Após receber a notícia de outra tia, que morava com Georgina, Rony tentou ir até a UPA de Manguinhos para onde a tia foi levada. Mas não chegou a tempo de encontrá-la com vida. O motivo: não conseguir ir mais rápido, já que, a cada caminho que tomava, deparava-se com um caveirão e o perigo iminente de também se tornar uma vítima.

Georgina Maria Ferreira, 60 anos, morta na noite deste sábado, após ser baleada em confronto no Jacarezinho Foto: Reprodução/Divulgação
Georgina Maria Ferreira, 60 anos, morta na noite deste sábado, após ser baleada em confronto no Jacarezinho Foto: Reprodução/Divulgação

Diante da insegurança, por volta das 22h deste sábado, ele retornou para casa, em São Cristóvão. Rony só conseguiu chegar na UPA, na manhã deste domingo.

— Ficamos desesperados. Por onde eu ia tinha um caveirão. Eu trabalho no território e sei como funciona. As pessoas convivem com a violência a toda hora — afirma o professor.

Na última semana, Rony não pode dar aulas. Espera que sejam retomadas normalmente ainda nesta segunda-feira. Ele conta que já teve que aconselhar seus alunos diversas vezes a não saírem de casa para a aula por conta da insegurança na região.

Georgina era pensionista do exército e morava em Manguinhos há mais de 40 anos. Nascida na Mangueira, mudou-se para viver junto com uma das quatro irmãs. Apesar de conviver com a violência, nunca tinha sido vítima dela. E nem havia pensando em se mudar por conta dos tiroteios.

Ela não tinha filhos, não se casou. Tinha em seus sobrinhos os familiares mais próximos. A família ainda não sabe quando será o enterro.

A ORIGEM DE TUDO

Operação: No último dia 11, policiais da Core, em apoio à Delegacia de Combate às Drogas, entraram no Jacarezinho para cumprir 23 mandados de prisão. Quinze pessoas foram presas.

Policial morto: Já no fim da operação, o policial da Core Bruno Buhler, de 36 anos, foi atingido no pescoço e levado para o Hospital de Bonsucesso, onde morreu. No mesmo dia, foram baleados o mototaxista André Macedo, que acabou morrendo na última quarta-feira, e Yan Ferreira, de 13 anos.

O Início: No dia seguinte à morte de Bruno, a Polícia Civil voltou à comunidade com o objetivo de prender os suspeitos do assassinato do agente. Desde então, tiroteios têm sido diários.
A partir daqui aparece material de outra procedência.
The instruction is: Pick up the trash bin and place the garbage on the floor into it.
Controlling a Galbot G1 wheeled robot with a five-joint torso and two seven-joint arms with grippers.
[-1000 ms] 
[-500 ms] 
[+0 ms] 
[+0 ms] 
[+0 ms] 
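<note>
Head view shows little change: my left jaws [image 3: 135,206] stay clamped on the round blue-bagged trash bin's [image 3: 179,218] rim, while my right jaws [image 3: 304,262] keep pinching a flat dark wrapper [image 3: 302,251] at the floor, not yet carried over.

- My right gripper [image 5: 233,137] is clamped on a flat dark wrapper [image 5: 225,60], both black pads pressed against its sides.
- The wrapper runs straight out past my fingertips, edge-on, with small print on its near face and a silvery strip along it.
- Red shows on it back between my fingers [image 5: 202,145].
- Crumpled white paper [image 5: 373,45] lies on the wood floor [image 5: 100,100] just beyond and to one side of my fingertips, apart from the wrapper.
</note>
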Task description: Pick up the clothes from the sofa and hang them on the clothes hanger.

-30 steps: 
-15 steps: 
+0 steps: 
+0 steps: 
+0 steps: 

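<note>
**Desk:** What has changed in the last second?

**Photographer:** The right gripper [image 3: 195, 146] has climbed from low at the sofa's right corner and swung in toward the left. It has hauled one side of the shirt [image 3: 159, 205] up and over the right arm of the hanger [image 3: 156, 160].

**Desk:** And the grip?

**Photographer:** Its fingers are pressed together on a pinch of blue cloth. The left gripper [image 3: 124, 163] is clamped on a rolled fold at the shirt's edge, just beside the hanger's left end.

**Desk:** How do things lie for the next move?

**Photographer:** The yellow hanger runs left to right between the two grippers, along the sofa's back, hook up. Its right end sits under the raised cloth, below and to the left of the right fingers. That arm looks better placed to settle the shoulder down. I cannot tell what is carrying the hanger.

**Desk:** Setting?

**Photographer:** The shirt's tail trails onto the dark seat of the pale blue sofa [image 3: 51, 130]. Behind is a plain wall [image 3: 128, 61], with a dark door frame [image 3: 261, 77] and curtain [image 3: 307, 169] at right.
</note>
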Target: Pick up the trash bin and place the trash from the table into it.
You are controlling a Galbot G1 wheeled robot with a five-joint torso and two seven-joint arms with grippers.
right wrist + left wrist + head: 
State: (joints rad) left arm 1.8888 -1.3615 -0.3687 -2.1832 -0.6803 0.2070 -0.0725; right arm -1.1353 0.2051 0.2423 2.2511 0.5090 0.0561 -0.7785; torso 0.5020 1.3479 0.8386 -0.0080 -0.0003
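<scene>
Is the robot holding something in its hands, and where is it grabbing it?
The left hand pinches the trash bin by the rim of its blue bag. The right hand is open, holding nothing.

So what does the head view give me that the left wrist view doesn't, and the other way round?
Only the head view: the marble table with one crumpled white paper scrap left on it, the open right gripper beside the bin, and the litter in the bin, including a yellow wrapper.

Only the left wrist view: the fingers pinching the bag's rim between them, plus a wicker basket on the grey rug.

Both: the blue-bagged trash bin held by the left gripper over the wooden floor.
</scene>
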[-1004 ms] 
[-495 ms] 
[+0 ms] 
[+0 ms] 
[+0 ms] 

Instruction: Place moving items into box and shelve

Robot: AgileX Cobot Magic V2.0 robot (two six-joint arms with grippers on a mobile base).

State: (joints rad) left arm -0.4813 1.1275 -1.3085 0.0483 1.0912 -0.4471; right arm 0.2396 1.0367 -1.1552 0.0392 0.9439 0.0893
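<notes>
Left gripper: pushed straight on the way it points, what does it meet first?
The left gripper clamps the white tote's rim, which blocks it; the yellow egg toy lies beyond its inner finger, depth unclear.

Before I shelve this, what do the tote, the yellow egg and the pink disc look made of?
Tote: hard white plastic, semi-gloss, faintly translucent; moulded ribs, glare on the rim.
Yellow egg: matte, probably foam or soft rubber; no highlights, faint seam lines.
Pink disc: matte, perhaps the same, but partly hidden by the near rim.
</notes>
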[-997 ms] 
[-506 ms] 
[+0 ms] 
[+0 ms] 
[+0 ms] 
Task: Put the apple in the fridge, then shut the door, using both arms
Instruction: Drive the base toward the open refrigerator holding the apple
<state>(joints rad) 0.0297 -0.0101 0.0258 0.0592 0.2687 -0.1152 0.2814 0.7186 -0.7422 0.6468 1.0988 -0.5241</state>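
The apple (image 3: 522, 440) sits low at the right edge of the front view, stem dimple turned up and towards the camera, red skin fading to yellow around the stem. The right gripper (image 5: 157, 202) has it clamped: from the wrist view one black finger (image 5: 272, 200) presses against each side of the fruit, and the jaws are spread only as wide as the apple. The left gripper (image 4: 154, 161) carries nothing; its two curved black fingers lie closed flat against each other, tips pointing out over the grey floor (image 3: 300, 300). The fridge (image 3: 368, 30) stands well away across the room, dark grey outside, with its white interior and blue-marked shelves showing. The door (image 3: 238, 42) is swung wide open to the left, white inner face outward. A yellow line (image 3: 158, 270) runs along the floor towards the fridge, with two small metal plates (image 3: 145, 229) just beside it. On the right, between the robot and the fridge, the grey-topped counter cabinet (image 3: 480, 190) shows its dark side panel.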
Verdureiro baleado: Na última terça-feira, um confronto violento voltou a deixar mortos. Dessa vez, o verdureiro Sebastião Sabino, de 46 anos, não resistiu ao ser atingido. Traficantes atiraram um coquetel molotov contra um caveirão

Pressão sobre tráfico: Em mais um dia violento, na última quinta-feira, um homem, que seria ligado ao tráfico de drogas, foi baleado e morreu. Um cão também foi atingido e operado na Suipa

Sem aulas: De novo enfrentando tiroteios intensos, escolas da região fecharam, na sexta-feira passada, registrando uma estatística sombria: o pior dia da educação no Rio este ano, em que 19.423 alunos da rede municipal ficaram sem aulas.

Sábado violento: Foi o nono dia de tiros. Além de Georgina Maria Ferreira, de 60 anos, Hugo de Souza, de 24 anos, morreu ao baleado. Adriane Silva, de 22 anos, levou um tiro na cabeça e outro morador foi atingido de raspão. Ontem, também teve confrontos.